Robert Musil: El hombre sin atributos
por Mercedes Martín
Seix Barral, Barcelona 2010, pp. 1568
Cuando no se tiene moral, uno puede defender cualquier cosa. Uno puede llamar intervención a una invasión, misión humanitaria a una guerra, recursos humanos a las personas empleadas, etc. Eso le pasa al hombre sin atributos. El lector encontrará un discurso que se recrea en las cosas más peregrinas, más injustas y más horribles. Pues bien. Todo esto que es propio del siglo XX se gestó en los tiempos en que Musil escribía e incluso antes, en los tiempos de Nietzsche. Si Musil habla por Ulrich, su personaje más famoso, podemos sospechar que era un hombre que no estaba muy seguro de qué era lo mejor, qué hacer con su vida o qué sentir, ya que era hijo del relativismo de principios del siglo XX. El hombre sin atributos comenzó a escribirse tras la I Guerra Mundial, en la que Robert Musil participó. Los soldados llevaban en sus bolsillos notas que describían el sinsentido de los campos, no de flores, sino de muertos sobre los que caían más muertos; estas notas han pasado a la historia en la obra de Marc Ferro: La Gran Guerra 1914-1918. En su tiempo, el ser humano empezaba a darse cuenta de que la inteligencia y el progreso no eran garantía moral, que podían usarse para hacer las peores cosas, para ver al otro como un obstáculo que aplastar, para odiar, para vencer, para acumular riquezas que no se pueden devolver al planeta. Para hacer del mundo un lugar inhóspito. No podemos más que leer El hombre sin atributos, tantas páginas sin hilo argumental, como una metáfora del camino que ha perdido el ser humano. Ya no sabemos adónde vamos porque no sabemos adónde debemos ir. La supuesta libertad que se saca de ello es la vida sin propósito del protagonista.
Si bien la sociedad de El hombre sin atributos es una semejante a la de hoy, que premia la tecnología antes que la sabiduría, la especialización antes que la filosofía, el liderazgo antes que la solidaridad… (Como si la única meta válida fuese acumular dinero y poder). Después de tantos años, lo que nosotros podemos sacar en claro de este hombre libre de las presiones sociales es que puede ser tanto un psicópata como un santo. Sólo la moral lo podrá guiar, no la inteligencia. El relativismo e, incluso, el nihilismo del siglo XX no son compañeros fáciles, no son provisiones recomendables para el camino y hoy ya nos cansan.
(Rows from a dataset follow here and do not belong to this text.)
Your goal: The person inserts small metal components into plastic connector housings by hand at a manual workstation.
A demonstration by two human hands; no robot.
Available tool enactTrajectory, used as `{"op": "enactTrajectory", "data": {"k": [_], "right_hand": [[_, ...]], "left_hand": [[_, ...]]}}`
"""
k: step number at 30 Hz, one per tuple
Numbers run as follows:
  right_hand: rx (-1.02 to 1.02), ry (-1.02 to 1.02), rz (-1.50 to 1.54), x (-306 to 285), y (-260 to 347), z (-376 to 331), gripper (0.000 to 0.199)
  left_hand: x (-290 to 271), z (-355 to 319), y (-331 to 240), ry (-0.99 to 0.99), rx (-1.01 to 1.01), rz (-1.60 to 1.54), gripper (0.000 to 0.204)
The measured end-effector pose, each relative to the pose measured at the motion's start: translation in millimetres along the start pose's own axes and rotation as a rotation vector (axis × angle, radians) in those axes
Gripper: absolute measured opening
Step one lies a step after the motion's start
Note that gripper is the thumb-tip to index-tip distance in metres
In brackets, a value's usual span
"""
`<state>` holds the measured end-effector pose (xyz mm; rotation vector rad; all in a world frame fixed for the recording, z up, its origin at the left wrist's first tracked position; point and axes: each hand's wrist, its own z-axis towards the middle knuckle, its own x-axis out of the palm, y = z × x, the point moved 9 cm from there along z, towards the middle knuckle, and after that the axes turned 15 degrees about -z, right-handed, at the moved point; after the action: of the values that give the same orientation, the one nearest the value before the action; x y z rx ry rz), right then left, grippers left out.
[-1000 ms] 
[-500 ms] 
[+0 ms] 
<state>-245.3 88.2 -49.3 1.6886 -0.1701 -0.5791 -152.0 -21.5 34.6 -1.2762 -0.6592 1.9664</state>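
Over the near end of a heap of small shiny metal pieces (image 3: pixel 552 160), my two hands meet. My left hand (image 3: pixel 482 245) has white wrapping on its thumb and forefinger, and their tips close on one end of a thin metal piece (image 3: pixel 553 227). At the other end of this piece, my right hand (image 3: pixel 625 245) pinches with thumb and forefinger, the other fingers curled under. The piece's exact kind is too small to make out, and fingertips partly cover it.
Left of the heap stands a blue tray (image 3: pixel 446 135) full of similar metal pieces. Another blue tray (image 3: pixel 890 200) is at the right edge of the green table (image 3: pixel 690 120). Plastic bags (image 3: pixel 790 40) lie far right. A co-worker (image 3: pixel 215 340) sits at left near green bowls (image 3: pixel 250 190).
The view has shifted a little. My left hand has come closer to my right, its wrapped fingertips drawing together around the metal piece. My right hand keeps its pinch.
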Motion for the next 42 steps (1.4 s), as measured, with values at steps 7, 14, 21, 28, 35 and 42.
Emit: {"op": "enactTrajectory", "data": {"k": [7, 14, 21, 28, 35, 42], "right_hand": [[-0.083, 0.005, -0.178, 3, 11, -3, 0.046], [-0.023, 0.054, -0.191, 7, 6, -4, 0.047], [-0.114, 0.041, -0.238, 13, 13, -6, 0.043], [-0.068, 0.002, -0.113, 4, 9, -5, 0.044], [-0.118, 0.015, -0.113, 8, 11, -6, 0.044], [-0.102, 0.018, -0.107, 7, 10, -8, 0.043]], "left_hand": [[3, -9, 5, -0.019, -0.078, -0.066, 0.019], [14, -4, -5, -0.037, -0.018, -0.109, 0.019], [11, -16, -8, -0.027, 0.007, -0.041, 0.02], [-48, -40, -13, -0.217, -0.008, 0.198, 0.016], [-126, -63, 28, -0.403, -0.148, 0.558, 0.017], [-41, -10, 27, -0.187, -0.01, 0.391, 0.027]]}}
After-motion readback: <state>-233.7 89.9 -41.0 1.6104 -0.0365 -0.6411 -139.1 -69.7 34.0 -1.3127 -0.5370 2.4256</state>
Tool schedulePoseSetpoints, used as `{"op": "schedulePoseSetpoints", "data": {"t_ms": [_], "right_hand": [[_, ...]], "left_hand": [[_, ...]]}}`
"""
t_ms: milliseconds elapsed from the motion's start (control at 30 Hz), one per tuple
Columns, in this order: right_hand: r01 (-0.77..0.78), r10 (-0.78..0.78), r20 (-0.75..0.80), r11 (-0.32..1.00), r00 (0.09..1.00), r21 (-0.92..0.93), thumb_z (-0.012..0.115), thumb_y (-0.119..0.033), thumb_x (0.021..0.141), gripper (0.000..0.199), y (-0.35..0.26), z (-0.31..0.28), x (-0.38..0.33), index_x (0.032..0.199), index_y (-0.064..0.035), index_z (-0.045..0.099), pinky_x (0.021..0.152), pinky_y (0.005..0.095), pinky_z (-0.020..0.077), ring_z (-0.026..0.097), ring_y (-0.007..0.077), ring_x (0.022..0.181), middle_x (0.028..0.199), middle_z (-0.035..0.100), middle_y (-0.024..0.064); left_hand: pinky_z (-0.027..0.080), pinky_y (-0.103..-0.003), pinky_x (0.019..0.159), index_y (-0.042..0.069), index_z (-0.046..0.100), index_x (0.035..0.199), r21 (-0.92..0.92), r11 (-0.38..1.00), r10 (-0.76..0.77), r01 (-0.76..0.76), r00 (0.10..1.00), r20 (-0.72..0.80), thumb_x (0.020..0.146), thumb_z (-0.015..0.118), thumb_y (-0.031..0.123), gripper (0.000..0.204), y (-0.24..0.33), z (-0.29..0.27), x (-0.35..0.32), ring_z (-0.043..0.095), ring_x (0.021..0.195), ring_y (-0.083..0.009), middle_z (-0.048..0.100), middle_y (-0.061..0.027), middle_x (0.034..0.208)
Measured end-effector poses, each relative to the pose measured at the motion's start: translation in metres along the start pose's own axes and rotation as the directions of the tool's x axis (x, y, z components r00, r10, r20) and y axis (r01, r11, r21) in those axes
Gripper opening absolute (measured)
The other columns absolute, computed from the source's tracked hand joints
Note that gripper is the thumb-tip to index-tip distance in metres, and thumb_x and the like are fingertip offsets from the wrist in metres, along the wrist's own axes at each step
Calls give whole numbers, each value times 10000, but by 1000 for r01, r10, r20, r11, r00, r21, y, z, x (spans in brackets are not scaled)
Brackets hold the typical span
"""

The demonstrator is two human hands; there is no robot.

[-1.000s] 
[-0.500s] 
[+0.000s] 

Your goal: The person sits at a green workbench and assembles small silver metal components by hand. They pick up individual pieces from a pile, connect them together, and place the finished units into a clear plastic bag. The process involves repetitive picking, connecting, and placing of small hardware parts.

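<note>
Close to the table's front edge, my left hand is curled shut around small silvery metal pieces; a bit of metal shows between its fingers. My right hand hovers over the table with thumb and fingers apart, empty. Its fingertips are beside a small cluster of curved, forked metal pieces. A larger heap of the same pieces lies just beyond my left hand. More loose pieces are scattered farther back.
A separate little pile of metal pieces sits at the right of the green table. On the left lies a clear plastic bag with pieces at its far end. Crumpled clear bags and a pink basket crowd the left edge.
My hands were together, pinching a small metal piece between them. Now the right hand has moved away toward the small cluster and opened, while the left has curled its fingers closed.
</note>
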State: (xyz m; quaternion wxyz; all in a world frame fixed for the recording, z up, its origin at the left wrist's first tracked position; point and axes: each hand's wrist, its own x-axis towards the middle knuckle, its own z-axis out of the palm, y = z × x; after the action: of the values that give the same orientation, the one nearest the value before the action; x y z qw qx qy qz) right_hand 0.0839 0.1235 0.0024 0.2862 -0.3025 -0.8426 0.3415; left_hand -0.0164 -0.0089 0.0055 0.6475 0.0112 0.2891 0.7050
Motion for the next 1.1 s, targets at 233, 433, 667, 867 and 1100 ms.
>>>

Robert Musil se sirve de sus conocimientos en matemática, ingeniería, psicología… para que miremos a través de ellos y veamos lo frío que es el mundo sin espíritu, sin alma, sin pasión y sin bondad. La pasión romántica que acaba de quedar desfasada, aún aparece, aunque fuera de lugar, representada por algunos personajes desubicados, rotos, como Walter, cuyo romanticismo lo hace parecer un niño, y que sirve de contraste al protagonista, hombre de su tiempo. Es Ulrich, que, por el contrario, es un hombre perfectamente consecuente con la época: no puede ser ya romántico porque le falta idealismo, no puede ser burócrata o tecnócrata porque se aburre, no puede ser humano porque no sabe cómo. Ulrich es de la casta de Meursault, El extranjero de Camus, y de la sociedad que juzga a Josef K en El proceso de Kafka, también semejante a Leopold Bloom o Stephen Dedalus del Ulises de Joyce. Todos ellos individuos extraños, sin razones para actuar, para ser acusados o para vivir. Seres aburridos, apáticos, de una manera anómala superiores, porque están por encima de los sentimientos. Es escalofriante constatar que las mejores novelas del siglo XX reflejan una incapacidad para la solidaridad, una parálisis para el amor. ¿Somos aún la sociedad de Ulrich?